● **Task goal**
Every record must be copied exactly, except that pictures are dropped.

● **Supplied data**
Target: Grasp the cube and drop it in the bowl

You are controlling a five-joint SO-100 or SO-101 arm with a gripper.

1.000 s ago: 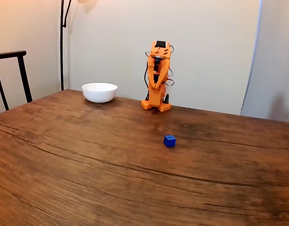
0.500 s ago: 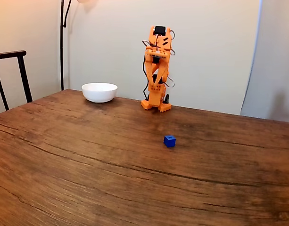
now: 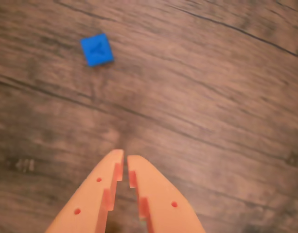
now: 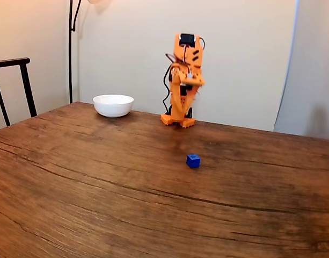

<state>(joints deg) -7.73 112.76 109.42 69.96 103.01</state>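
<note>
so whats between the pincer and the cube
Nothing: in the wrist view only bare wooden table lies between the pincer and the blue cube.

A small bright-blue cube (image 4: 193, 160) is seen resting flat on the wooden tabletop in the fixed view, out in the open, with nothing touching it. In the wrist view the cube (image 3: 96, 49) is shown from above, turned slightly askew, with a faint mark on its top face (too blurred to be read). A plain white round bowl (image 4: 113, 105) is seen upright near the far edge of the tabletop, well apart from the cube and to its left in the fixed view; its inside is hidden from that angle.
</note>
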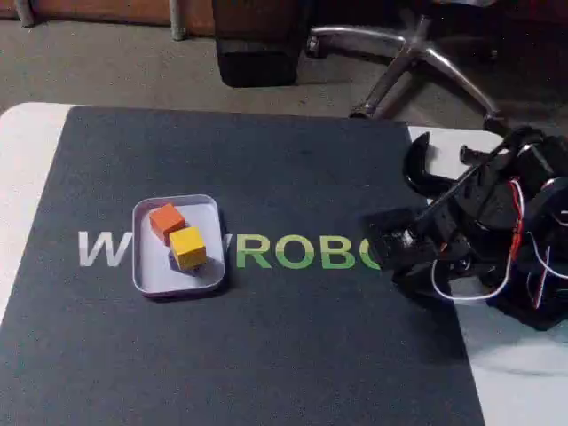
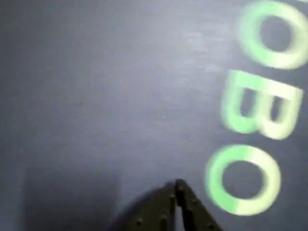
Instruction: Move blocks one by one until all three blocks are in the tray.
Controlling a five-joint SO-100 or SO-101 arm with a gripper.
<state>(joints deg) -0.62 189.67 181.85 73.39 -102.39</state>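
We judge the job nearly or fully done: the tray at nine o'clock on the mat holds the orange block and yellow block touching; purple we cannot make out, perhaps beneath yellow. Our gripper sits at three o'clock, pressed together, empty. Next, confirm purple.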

● **Response**
Target: Grasp the cube and drop it in the bowl

You are controlling a five-joint SO-100 or SO-101 arm with a gripper.

1.000 s ago: 
0.500 s ago: 
now: 
now: 

<state>(joints deg) -7.73 112.76 109.42 69.96 103.01</state>
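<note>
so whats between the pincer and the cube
Nothing: in the wrist view only bare wooden table lies between the pincer and the blue cube.

A small bright-blue cube (image 4: 193, 160) is seen resting flat on the wooden tabletop in the fixed view, out in the open, with nothing touching it. In the wrist view the cube (image 3: 96, 49) is shown from above, turned slightly askew, with a faint mark on its top face (too blurred to be read). A plain white round bowl (image 4: 113, 105) is seen upright near the far edge of the tabletop, well apart from the cube and to its left in the fixed view; its inside is hidden from that angle.
</note>
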Instruction: Move blocks one by one until all three blocks are in the tray.
Controlling a five-joint SO-100 or SO-101 arm with a gripper.
<state>(joints deg) -0.62 189.67 181.85 73.39 -102.39</state>
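We judge the job nearly or fully done: the tray at nine o'clock on the mat holds the orange block and yellow block touching; purple we cannot make out, perhaps beneath yellow. Our gripper sits at three o'clock, pressed together, empty. Next, confirm purple.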

The response is now complete.